§ **TASK INSTRUCTIONS**: Copy out every line of the data that has the word "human" somewhere in it.

####################

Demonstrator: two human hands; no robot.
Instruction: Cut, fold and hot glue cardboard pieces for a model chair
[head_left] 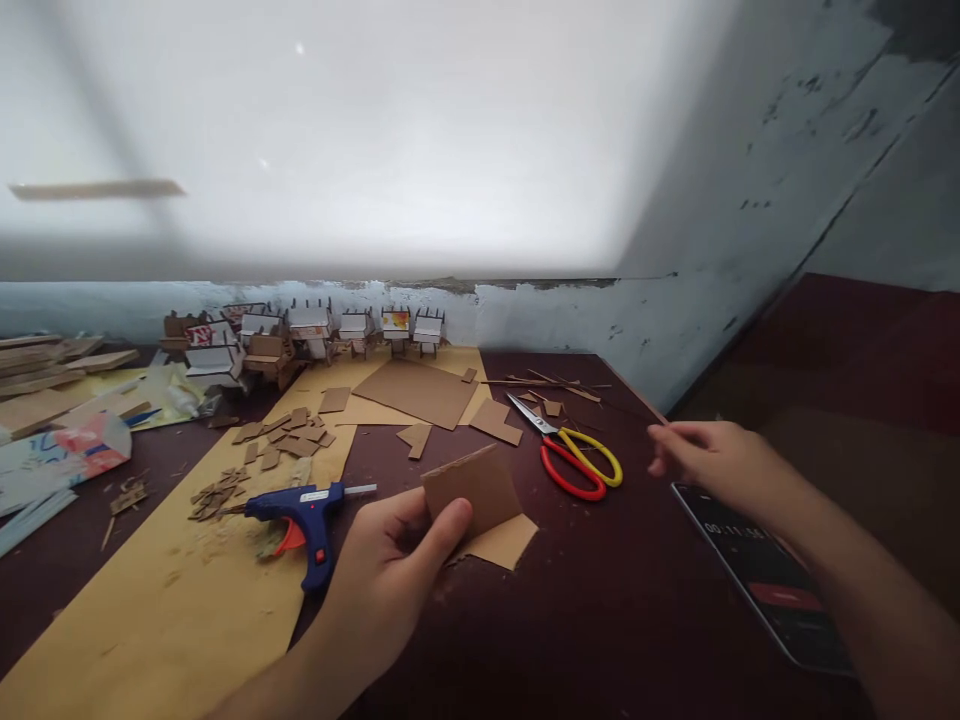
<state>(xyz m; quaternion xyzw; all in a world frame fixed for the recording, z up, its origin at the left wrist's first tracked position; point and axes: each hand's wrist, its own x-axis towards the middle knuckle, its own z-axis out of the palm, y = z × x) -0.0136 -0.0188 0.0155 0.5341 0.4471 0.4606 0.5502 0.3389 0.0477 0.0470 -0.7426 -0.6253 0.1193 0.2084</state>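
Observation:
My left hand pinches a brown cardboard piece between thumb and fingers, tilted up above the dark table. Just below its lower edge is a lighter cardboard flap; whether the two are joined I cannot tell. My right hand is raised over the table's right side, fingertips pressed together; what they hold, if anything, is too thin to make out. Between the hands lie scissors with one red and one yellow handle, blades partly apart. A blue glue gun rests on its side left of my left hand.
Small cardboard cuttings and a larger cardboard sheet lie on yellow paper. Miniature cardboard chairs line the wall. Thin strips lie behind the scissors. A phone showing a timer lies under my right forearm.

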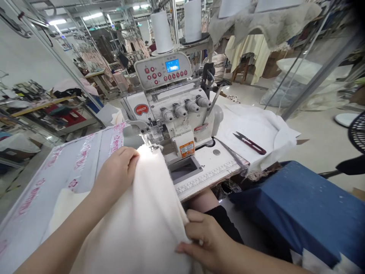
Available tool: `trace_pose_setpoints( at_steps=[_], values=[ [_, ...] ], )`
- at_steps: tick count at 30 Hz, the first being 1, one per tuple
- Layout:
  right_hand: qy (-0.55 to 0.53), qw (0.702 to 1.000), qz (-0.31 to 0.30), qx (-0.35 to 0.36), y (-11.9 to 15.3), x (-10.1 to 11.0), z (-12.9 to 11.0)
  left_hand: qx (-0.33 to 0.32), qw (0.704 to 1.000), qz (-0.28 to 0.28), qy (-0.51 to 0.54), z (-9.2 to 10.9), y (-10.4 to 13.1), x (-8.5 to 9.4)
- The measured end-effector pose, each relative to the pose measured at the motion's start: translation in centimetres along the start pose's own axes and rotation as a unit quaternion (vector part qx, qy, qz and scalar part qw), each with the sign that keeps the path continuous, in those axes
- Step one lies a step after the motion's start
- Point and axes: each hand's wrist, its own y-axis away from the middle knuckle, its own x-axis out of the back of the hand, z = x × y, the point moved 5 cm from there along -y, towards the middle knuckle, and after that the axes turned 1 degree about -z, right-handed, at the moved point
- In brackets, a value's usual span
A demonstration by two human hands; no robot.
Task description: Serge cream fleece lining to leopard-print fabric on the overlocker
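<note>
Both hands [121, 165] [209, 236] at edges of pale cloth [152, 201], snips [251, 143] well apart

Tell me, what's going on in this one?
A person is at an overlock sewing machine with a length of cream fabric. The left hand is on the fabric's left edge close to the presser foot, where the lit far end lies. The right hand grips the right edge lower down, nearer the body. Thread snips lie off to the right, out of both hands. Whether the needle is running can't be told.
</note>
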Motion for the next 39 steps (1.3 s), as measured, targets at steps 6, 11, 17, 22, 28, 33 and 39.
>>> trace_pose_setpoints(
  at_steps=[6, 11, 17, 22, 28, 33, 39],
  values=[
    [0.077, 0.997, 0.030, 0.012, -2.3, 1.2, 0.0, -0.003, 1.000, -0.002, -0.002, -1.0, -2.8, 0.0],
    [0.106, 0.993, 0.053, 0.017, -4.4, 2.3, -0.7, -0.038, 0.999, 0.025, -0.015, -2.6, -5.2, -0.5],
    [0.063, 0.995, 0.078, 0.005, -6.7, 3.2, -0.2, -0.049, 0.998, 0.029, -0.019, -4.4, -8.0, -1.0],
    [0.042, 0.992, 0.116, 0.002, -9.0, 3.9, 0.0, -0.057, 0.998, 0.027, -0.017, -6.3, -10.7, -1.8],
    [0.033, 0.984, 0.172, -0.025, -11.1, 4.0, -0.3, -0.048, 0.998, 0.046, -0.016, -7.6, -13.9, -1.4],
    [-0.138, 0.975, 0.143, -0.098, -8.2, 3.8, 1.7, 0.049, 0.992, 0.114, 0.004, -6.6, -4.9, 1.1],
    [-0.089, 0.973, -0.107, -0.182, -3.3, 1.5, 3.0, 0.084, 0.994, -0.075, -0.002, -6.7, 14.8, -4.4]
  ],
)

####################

§ **ANSWER SPACE**:
Demonstrator: two human hands; no robot.
A demonstration by two human hands; no robot.

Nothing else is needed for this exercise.